Une anticipation maintenue du risque

L’autre risque pour les banques et établissements de crédits est bien le potentiel de défaut de paiement de la clientèle des particuliers, financièrement en souffrance. Mais sur ce point, Lotfi Sekkat apporte des explications encourageantes quant à la conjoncture actuelle. « Avec les reports accordés durant avril, mai et juin, nous avons été très vigilant quant à l’observation de la clientèle sur les mois de juillet et août. Je peux vous dire que le comportement de la clientèle a été très bon. Malgré sa vulnérabilité, elle a pu rembourser comme il le fallait. Certes, le taux d’impayés reste supérieur à la normale, mais dans une mesure tout à fait supportable et qui ne constitue pas une grosse inquiétude » explique le dirigeant.
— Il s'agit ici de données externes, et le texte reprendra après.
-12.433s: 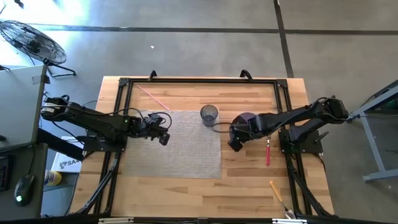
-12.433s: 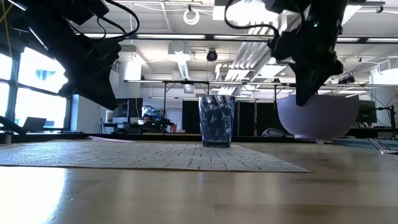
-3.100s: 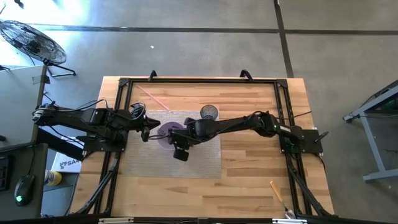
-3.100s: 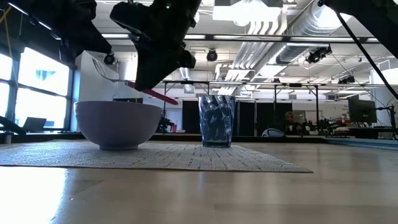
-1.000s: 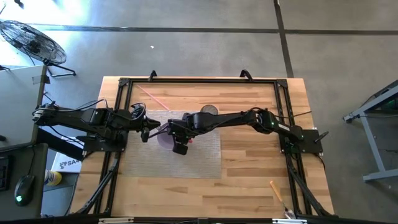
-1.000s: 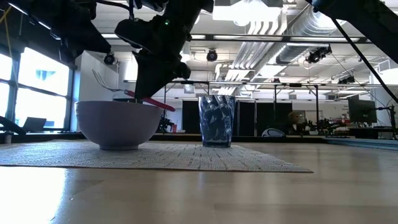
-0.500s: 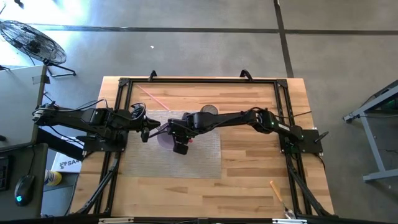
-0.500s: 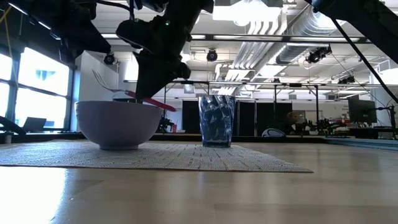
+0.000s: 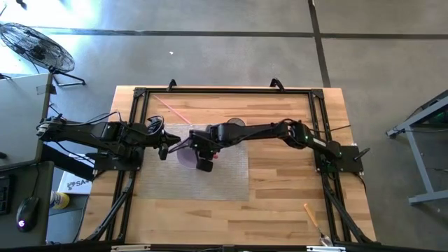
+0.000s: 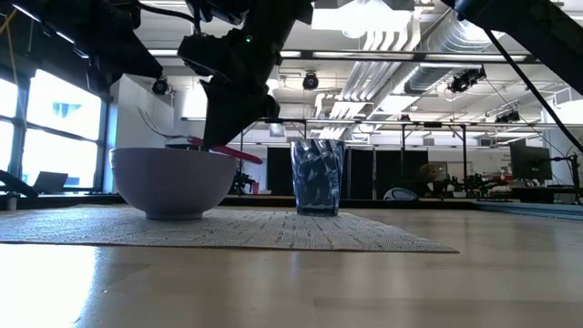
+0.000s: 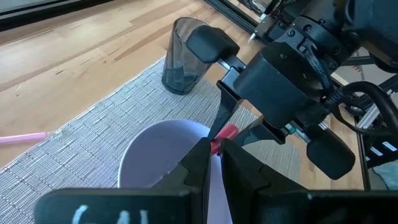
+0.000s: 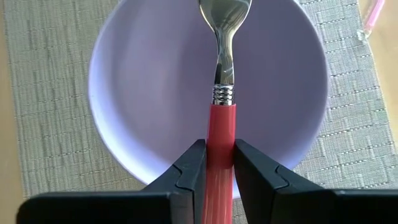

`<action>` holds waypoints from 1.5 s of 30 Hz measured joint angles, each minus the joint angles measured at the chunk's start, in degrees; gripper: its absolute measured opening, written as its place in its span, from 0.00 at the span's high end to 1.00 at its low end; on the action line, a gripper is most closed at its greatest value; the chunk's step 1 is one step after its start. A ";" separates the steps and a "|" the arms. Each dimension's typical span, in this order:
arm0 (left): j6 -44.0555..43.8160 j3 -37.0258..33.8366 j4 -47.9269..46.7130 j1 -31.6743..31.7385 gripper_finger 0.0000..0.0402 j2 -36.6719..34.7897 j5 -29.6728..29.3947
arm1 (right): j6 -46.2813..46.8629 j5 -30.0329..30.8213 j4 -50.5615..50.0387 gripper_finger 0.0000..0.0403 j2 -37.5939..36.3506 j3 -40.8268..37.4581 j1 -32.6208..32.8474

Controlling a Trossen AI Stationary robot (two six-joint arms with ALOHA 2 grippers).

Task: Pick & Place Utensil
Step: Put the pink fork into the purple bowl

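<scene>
A lavender bowl (image 9: pixel 183 152) stands on its base on the grey woven mat (image 9: pixel 224 175), and a dark cup (image 9: pixel 236 127) stands to its right. My right gripper (image 12: pixel 219 155) reaches across from the table's right and is shut on a utensil (image 10: pixel 196 143) with a red handle and a metal head. The utensil hangs just over the bowl (image 12: pixel 137 93). My left gripper (image 11: pixel 214 168) hovers shut at the bowl's left side, above its rim, with nothing in it. My right gripper pinches the red handle (image 12: pixel 221 127) between its two fingers, a little behind the metal collar. The fingers slant down from the table's right side and lie across the handle. The utensil is lifted clear and nearly level. Its metal head (image 12: pixel 224 25) is over the bowl's hollow, and its handle end (image 10: pixel 248 156) sticks out toward the cup.
A pink straw (image 9: pixel 171 108) lies on the bare wood behind the mat. A yellow-handled utensil (image 9: pixel 311 213) lies near the table's front right corner. The cup (image 10: pixel 318 178) stands close to the right of the bowl (image 10: pixel 171 182). Bare wood shows in front of the mat.
</scene>
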 joint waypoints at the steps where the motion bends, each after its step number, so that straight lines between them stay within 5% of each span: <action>1: 0.02 0.00 0.00 0.00 0.91 0.00 0.00 | -0.31 0.00 -0.02 0.83 0.00 0.00 -0.08; 36: 0.02 -0.02 0.02 0.00 0.91 0.00 0.13 | -1.36 -1.07 -0.79 0.83 1.16 -1.62 -0.57; 45: 0.02 -0.02 0.02 0.00 0.91 0.00 0.14 | -1.95 -1.36 -0.65 0.64 1.58 -1.73 -0.22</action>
Quant à l’évolution du coût du risque sur le S2 2020, « il sera du même cru que celui du premier semestre, si ce n’est un peu plus élevé », annonce Lotfi Sekkat, mettant en exergue le besoin d’anticipation des risques à tous les niveaux.
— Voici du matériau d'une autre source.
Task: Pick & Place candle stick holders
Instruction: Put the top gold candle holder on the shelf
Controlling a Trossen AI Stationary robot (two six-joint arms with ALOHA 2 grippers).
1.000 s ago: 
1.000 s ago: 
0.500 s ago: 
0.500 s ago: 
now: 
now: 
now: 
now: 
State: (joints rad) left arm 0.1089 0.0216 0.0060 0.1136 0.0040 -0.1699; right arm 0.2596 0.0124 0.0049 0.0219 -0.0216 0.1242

Alors qu’aucune certitude de reprise n’est d’actualité malgré les légers signaux observés sur le début du T3, Lotfi Sekkat averti : « il n’y aura pas de phénomène de compensation sur le S2. Nous allons continuer à provisionner et constituer notre matelas pour anticiper une année 2021 compliquée. Cependant, il y a une réelle volonté de maintenir notre dynamisme commercial et de renforcer notre PNB qui nous permet de faire face à la crise sanitaire ».

D’autant plus que le dirigeant de CIH Bank a anticipé les répercussions de la chute du taux directeur de Bank Al Maghrib (BAM) sur les marges sur les intérêts. Un effet ressenti que très légèrement sur le S1, mais dont les répercussions ne devraient pas tarder. « L’activité bancaire est connecté eà l’économie, mais certaines décisions ont un impact qui se mesure dans le temps. Cette baisse du taux directeur se fera ressentir sur les taux des dépôts ou sur les crédits. Je pense que l’impact se fera beaucoup plus ressentir au second semestre ».

Retour à la « normale » à partir de 2022

A quand un retour à la normale sur le secteur ? Si aucune prédiction claire n’est établie côté CIH, le dirigeant se fie aux pronostics établis dans la presse internationale. « Pour les secteurs les moins vulnérables, il me semble que l’on parle d’un retour à la normalité vers fin 2021 début 2022. Pour les plus touchés par la crise, on parle d’une rémission vers 2023 ou 2024 » explique-t-il. Et pour lui, les banques ne dérogeront pas à la règle. « Le retour d'un coût du risque considéré comme normal serait probablement envisageable à partir de 2022 ou entre 2022 et 2024 » estime Lotfi Sekkat.

Au-delà de l'impact sur les ratios ou les finances de la firme, le changement apporté par le Covid-19 s’est aussi fortement ressenti en interne. « La crise sanitaire que nous vivons laissera des traces permanentes sur notre façon de travailler. Nous œuvrons désormais à distance majoritairement. Beaucoup de paramètres ont été redéfinis en entreprise et il faut apprendre à gérer ces risques. Selon moi, ce n’est pas un scénario de sortie de crise, mais un scénario de prise en compte de cette crise de façon permanente dans notre façon de faire » conclut le dirigeant.